Begitupun tema pesta, Astri selalu membicarakan lebih dulu dengan anak-anak. "Umumnya, sih, bertema tokoh kartun, tergantung apa yang lagi trend
saat itu." Bahkan, dalam berbelanja kebutuhan pesta pun, Astri selalu melibatkan mereka; dari memilih kartu undangan sampai baju pesta. "Justru disitu fun-nya."Lantas
, siapa yang diundang? "Cukup keluarga dan teman-teman anak saja."

Indah Mulatsih.Foto:Rohedi/nakita


 

JOSHUA SUHERMAN


Tahun lalu, ulang tahunmu meriah sekali, ya, Jo? Gimana rasanya?
Senang, banyak yang datang. Kata Om Helmi (Helmi Yahya, Red.) pestaku ini
pesta laut. Aku pakai baju nakhoda, ruangannya dikasih hiasan-hiasan kayak di laut. Om Helmi yang ngatur pesta sama Papa-Mama. Mama yang milihin baju yang aku pakai.

Siapa saja teman yang diundang?
Teman-temanku di sekolah dan di kompleks. Waktu itu ada juga anak-anak dari panti asuhan.

Kok, dari panti asuhan?
Iya, Mama yang ngundang.
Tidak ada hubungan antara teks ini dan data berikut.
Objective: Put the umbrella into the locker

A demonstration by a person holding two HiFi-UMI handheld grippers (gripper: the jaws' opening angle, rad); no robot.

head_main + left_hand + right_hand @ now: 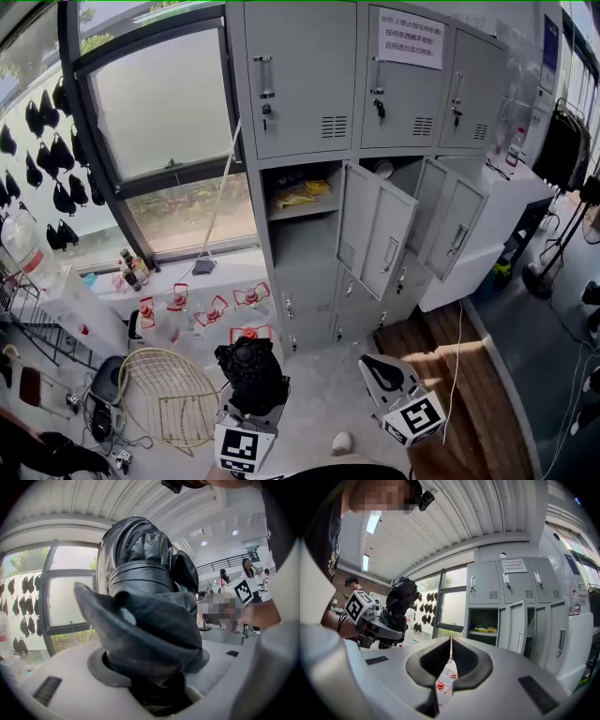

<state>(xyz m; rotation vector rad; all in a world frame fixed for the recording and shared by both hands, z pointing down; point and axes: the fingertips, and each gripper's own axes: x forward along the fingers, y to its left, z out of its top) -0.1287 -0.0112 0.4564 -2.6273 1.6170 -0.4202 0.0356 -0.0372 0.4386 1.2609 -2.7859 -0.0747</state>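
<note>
Holding the folded black umbrella (140, 583) in the left gripper (151, 682), jaws part way apart and pressed on the cloth. Sticking up out of those jaws, above the floor (323, 380), well apart from the grey locker (300, 94) and not in it yet. Right gripper (450, 663) pinched shut, with nothing inside, near the left one. Facing the locker, with a few doors (375, 230) swung open in the middle row. Something yellow (306, 195) lying on a shelf (302, 212) in the open box on the left.
</note>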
Kata Mama, setiap ulang tahun, harus ngundang mereka.

Ngapain aja sih, Jo kalau lagi pesta ulang tahun?
Aku, ya, biasanya nyanyi, terus potong kue. Makan-makan juga. Tapi yang kemarin, aku nggak makan. Aku asyik main sama teman-teman sekolah. Sampai di rumah aku laper. Ternyata aku belum makan. Terus aku dibeliin hamburger sama Papa. Jadi, pas pesta masih kenyang.
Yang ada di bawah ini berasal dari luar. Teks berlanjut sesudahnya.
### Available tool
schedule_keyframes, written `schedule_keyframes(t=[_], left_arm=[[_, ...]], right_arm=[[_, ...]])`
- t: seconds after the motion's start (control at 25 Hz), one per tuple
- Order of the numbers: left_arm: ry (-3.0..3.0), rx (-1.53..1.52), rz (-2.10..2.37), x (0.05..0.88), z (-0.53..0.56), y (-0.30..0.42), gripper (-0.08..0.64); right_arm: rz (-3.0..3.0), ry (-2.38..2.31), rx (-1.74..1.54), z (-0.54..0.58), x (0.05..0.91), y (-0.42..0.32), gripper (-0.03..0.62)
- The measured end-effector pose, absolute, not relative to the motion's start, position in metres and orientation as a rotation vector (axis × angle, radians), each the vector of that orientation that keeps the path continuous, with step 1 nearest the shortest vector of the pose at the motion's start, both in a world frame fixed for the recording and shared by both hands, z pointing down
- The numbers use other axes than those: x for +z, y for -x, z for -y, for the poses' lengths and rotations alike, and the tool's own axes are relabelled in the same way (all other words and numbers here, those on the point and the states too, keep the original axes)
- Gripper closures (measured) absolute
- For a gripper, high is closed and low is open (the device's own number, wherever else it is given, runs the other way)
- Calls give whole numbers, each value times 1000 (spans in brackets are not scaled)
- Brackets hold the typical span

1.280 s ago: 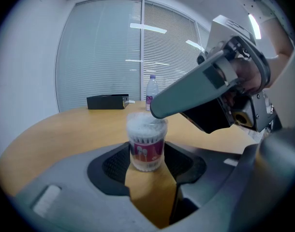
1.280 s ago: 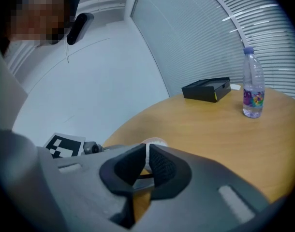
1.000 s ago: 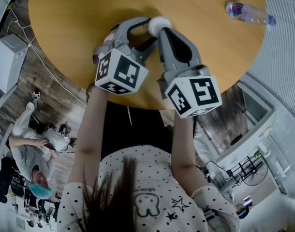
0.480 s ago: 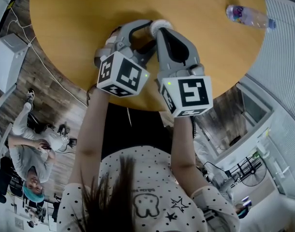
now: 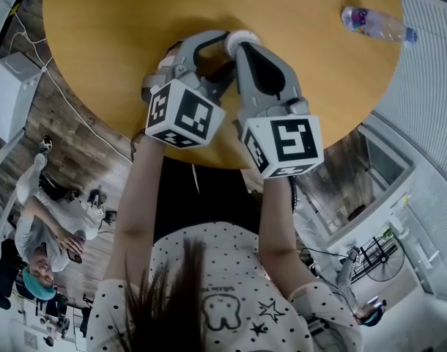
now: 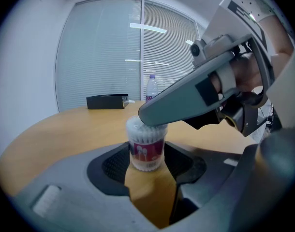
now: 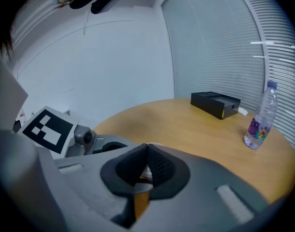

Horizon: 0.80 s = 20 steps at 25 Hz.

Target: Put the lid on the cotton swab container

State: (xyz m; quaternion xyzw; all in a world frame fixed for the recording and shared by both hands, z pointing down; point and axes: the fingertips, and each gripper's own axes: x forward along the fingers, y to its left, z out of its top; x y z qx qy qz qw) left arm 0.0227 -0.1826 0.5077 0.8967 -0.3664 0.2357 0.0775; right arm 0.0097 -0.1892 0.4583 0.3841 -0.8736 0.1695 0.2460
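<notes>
The cotton swab container point(image 6: 146, 151) is a small clear tub with a red label, packed with white swabs. It stands upright on the round wooden table point(image 5: 121, 28). My left gripper point(image 6: 147, 164) has its pads against the tub's two sides and holds it. In the head view only the tub's white top point(image 5: 238, 37) shows, between the two gripper tips. My right gripper point(image 7: 146, 149) is shut, and its tip point(image 6: 148, 120) rests on the tub's top. A thin pale piece, apparently the clear lid point(image 7: 144, 174), is pinched between its pads.
A water bottle with a purple label point(image 5: 374, 20) lies at the table's far right; it also shows in the right gripper view point(image 7: 259, 117). A black box point(image 6: 107, 101) sits at the far edge. The near table rim point(image 5: 209, 156) runs under both gripper cubes. A person point(image 5: 40, 248) is on the floor at left.
The right gripper has shifted slightly left and settled over the container's top. The left gripper and the container have stayed put.
</notes>
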Motion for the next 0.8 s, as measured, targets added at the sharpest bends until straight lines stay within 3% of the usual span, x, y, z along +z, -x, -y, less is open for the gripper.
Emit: schedule_keyframes(t=[0.8], left_arm=[[-2686, 705, 1094, 506, 182, -24, 327]], right_arm=[[2408, -1078, 442, 187, 457, -12, 588]])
Tapi, tetap seneng, kan, dapat hadiah banyak. Siapa yang ngasih hadiah paling gede?
Aku dapat tape yang buat musik, besar sekali. Mereknya apa ya...? Aku dapat dari Oom..., waduh, aku juga lupa namanya. Pokoknya, hadiahnya besar sekali. Kata Papa, buat dengerin musik di kamar.

Kalau dari Papa-Mama?
Nggak ngasih hadiah apa-apa. Eh, kasih ding, mainan. Apa, ya, kayak robot-robotan gitu.
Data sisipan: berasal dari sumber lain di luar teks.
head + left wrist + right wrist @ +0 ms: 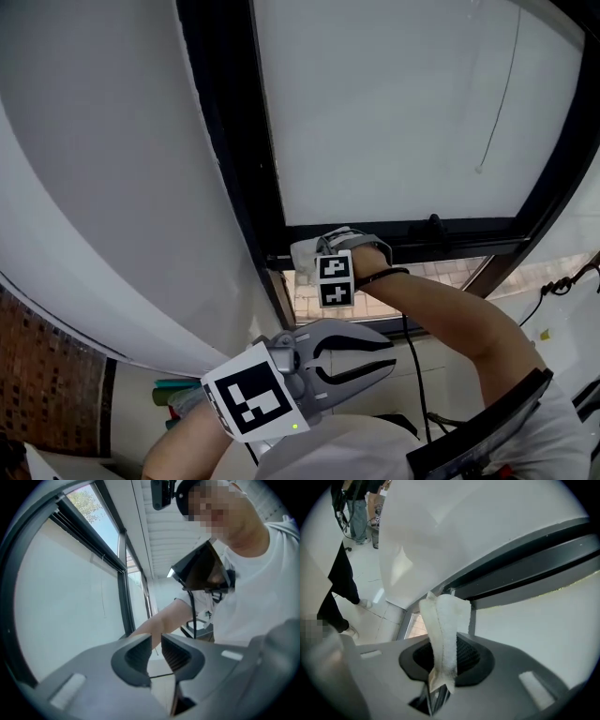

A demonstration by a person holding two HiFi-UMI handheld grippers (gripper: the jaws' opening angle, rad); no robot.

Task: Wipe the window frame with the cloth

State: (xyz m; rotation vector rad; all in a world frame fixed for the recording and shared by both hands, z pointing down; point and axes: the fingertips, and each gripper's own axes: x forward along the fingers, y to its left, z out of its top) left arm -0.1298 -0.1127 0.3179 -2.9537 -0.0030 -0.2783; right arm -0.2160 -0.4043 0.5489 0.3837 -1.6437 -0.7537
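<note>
One white cloth (446,629) is sitting pinched in the right claw (442,663), whose two jaws are pressing together on its lower end while the rest is standing up past the tips. In the right gripper view the cloth's top edge is reaching the dark window frame (525,569) just above the centre of the picture, at the corner where two bars are meeting. Whether it is actually touching there cannot be told.

In the head view the right claw (314,251) is lying at the centre of the picture, holding the cloth (304,254) up at the join of the black window frame (228,141). Its marker cube (335,279) is showing two patterned faces. One thin cord (503,89) is hanging down the pale pane at upper right.

The left claw (391,357) is hovering low in the centre, well apart from the frame, with its marker cube (247,401) turning one face to the camera. In the left gripper view the left claw (156,640) is holding its two jaws slightly spread, leaving a narrow gap with nothing in it. Behind the gap, the person's bare arm (157,623) is stretching toward the window frame (123,590) at centre left.

At far left of the right gripper view, one person in dark trousers (340,576) is standing on the pale floor (370,571).
</note>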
Kalau ulang tahun, siapa yang pertama ngucapin selamat?
Ya, Papa-Mama. Tapi ulang tahun kemarin, yang ngucapin Jose. Soalnya aku sama dia sekamar. Waktu aku bangun, terus diucapin.

Jo, setiap kamu ulang tahun selalu dirayakan, ya?
Aku suka minta, tapi pernah juga enggak dirayain. Umur berapa, ya? Pa... Papa...! (Joshua memanggil ayahnya, Jedi Suherman, yang berdiri tak jauh dari tempat kami wawancara.) Aku, kan pernah, ya, ulang tahun enggak pesta? (Ayahnya menggangguk, "Memang tak kami biasakan. Pernah juga kami hanya makan-makan sekeluarga di rumah, ibunya yang bikin tart. Ini saja, baru tiga tahun belakangan dibuat pesta. Dua tahun lalu di Kelapa Gading Sport Club. Tahun lalu di Hotel Mulia, agak lebih meriah karena Jo sekalian meluncurkan buku ceritanya. Tahun ini rencananya tak ada pesta. Biar anak-anak mengertilah, ulang tahun enggak selalu pesta. Setiap pesta, kami selalu mengundang anak-anak dari panti asuhan, biar mereka ikut berpesta.")

Apa arti ulang tahun buat kamu, Jo?
Panjang umur, eh, tambah umur. Kalau ulang tahun, aku selalu dibilangin Mama, enggak boleh tambah nakal.